I've tried to spray the door with nasty smelling, bitter tasting spray, which deters them from a while, but it doesn't bring long-lasting peace to our door.

Ideas/help?


----------



## MowMow (Nov 6, 2010)

Go to bed earlier?

Put a vacuum outside the door unplugged but switched on. Feed the cord under the door to the nearest plug to the bed unplugged. When they start fussing reach over and plug it in. After a few times they will learn to stay away from the door.


----------



## Dominoes (Aug 28, 2011)

MowMow said:


> Go to bed earlier?
> 
> Put a vacuum outside the door unplugged but switched on. Feed the cord under the door to the nearest plug to the bed unplugged. When they start fussing reach over and plug it in. After a few times they will learn to stay away from the door.
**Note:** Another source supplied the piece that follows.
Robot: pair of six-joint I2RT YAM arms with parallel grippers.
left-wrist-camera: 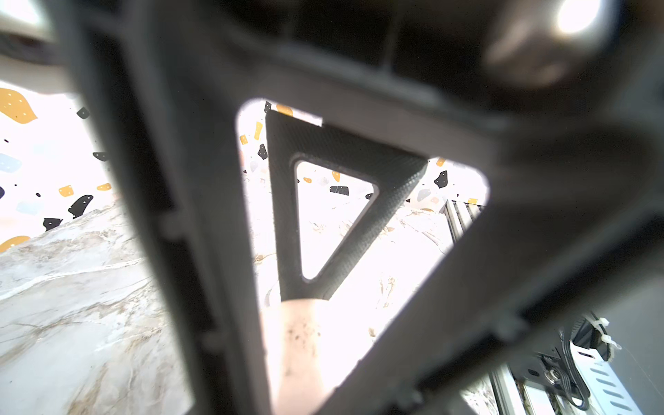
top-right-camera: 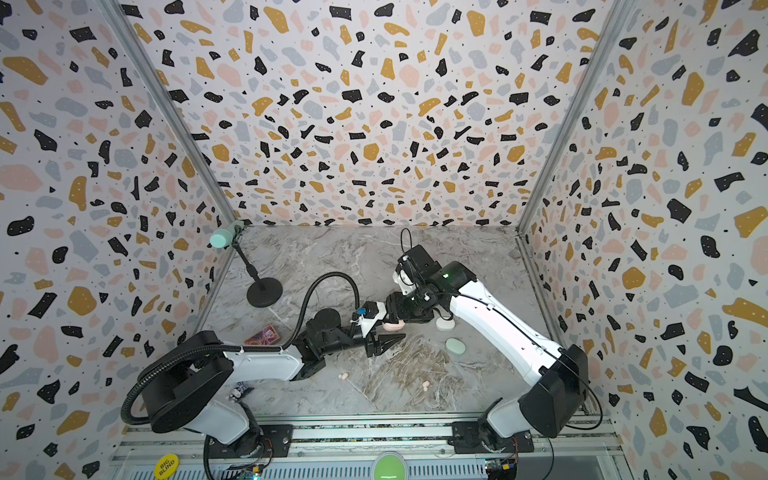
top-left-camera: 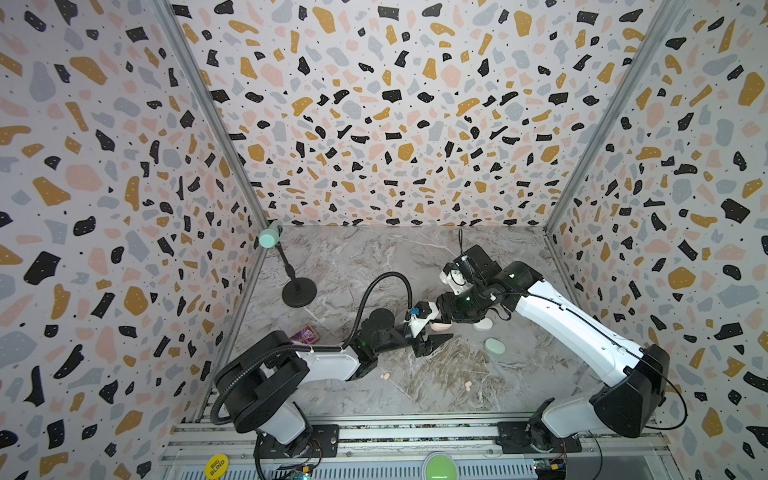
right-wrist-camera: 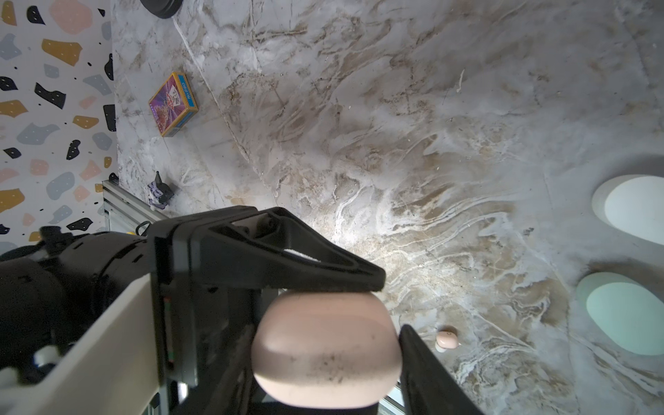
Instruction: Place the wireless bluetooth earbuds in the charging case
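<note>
The right gripper point(right-wrist-camera: 328, 363) clamps the pink case point(right-wrist-camera: 323, 334), whether the left gripper point(top-left-camera: 434, 343) grips it I cannot tell, and two tiny, probably light and slippery earbuds point(top-left-camera: 385, 376) point(top-left-camera: 467, 385) lie near the front edge of the tabletop point(top-left-camera: 415, 257), best pinched across their bodies.

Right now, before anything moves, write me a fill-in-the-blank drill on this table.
The right gripper is shut on a case coloured ___.
In both top views, ___ pink earbuds lie loose on the table.
The white case and the green case lie on the ___ arm's side.
The box of cards lies on the ___ arm's side.
Missing words: pink, two, right, left.
</note>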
Not sure I understand the point of your comment: we don't go to bed particularly late (about 10-11pm), however, waking up earlier isn't really a solution as we both enjoy our sleeping time.

The vaccum cleaner is a good option, although I have to say that Voldie isn't afraid of them. The others cats are, but him? He just struts about at my side whenever I have to use it.


----------



## GhostTown (Jan 12, 2012)

I'm not an expert, but this is a cat forum for discussion of these things so I'll add my bit of experience.
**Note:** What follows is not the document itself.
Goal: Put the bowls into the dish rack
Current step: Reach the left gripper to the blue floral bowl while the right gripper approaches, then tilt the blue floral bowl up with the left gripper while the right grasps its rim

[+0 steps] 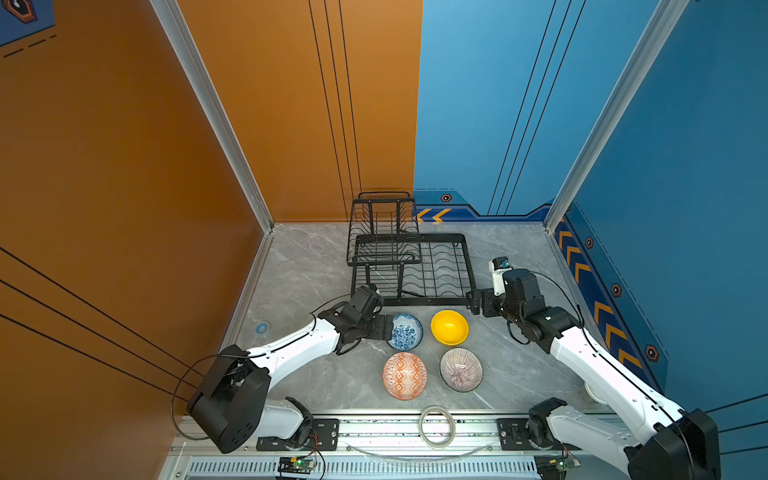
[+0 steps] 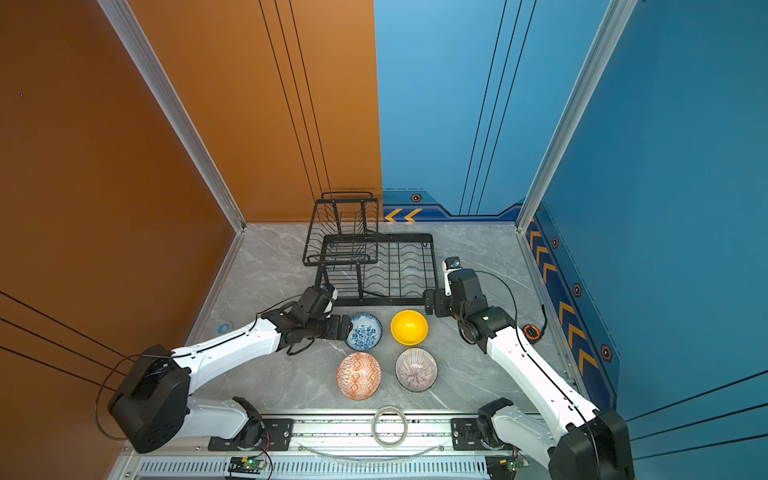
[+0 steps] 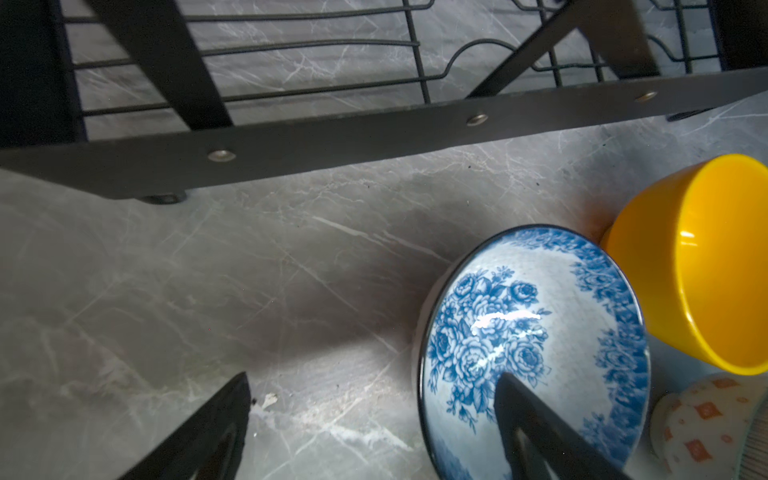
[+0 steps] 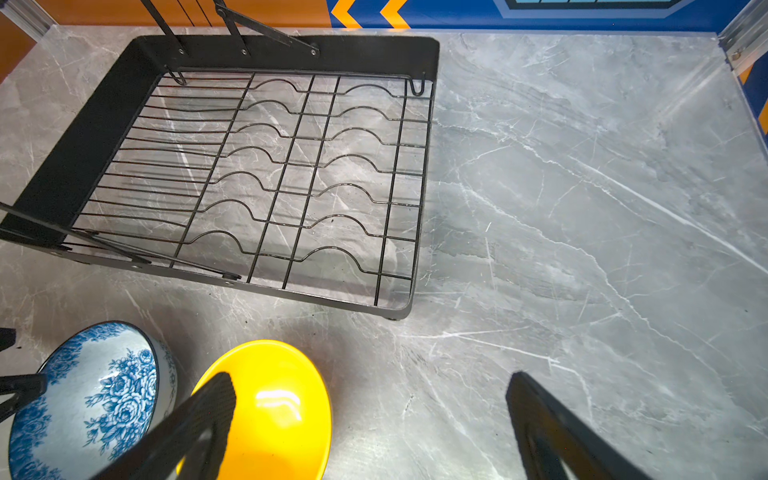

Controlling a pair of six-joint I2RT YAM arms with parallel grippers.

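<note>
Bowls: I count four, all upright on the tabletop (image 1: 316, 266), set in a square just in front of the dish rack (image 1: 428, 300).
Blue bowl (image 1: 405, 331): glossy glaze, rose print, dark rim; far left of the square.
Yellow bowl (image 1: 449, 327): plain, smooth, shiny; far right, just beside the blue one.
Orange bowl (image 1: 404, 376): diamond pattern on white; near left.
Striped bowl (image 1: 461, 370): fine pinkish radial lines; near right.
Rack build: black metal, flat band frame, thin base wires with wavy humps; a raised wire basket stands over its left part.
Left jaws: wide apart, astride the blue bowl's left rim, one finger (image 3: 513, 401) over the inside, the other over the tabletop; I cannot tell whether either touches it.
Right jaws: wide apart, holding nothing, just beside the rack's front right corner and the yellow bowl's far edge.
Around: tape ring (image 1: 436, 426) on the front rail; small blue disc (image 1: 262, 328) at the tabletop's left edge.
</note>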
Our situation is a little different in that we allow the cats in the bedroom. But we were having difficulties with our youngest cat waking us up to play or eat before the alarm went off. I decided on two things to solve the problem.

The first thing was when he decided to be a disturbance, I would pick him up and carry him to the bathroom at the other end of the house and put him in a large, soft sided pet carrier then close the door. He wasn't allowed to come out until our alarm went off, we were dressed, and the coffee maker was brewing. This made a big difference after about two weeks worth of training. 

There were no exceptions. He made a disturbance, I'd get out of bed and put him in the carrier.

Along with this, even when there were no problems I decided to make it a point to never feed them right after I get out of bed. We always go through a bit of a lengthy "getting ready for the day" routine before I feed. That way they didn't immediately associate food and play with getting out of bed.

I realize that's a bit different than your situation, but maybe it will give you some ideas. It worked for me permanently.


----------



## Shenanigans (Jul 23, 2011)

I had a similiar problem with Apollo for about 5 months. He finally stopped (for the most part) about 2 months ago. Which has been AWESOME!!

I tried the vacuum idea for a few days, but he kept coming back for more. I even put a draft protector thing under my door, and he wound up tearing it to bits and pieces within a few days.

I don't know what happened that made him stop. He eventually just.. stopped. I guess he got the point. He can whine all he wants, I wasn't getting out of bed til I was darn ready to to let him in my room and feed him and such.

How long have you been keeping them in that room? They might just need some time to get adjusted to the idea of it. And then it might take some more time for them to realize that it's useless to do all that scratching and craziness. Eventually it'll stop all together.


----------



## Julz (Feb 17, 2011)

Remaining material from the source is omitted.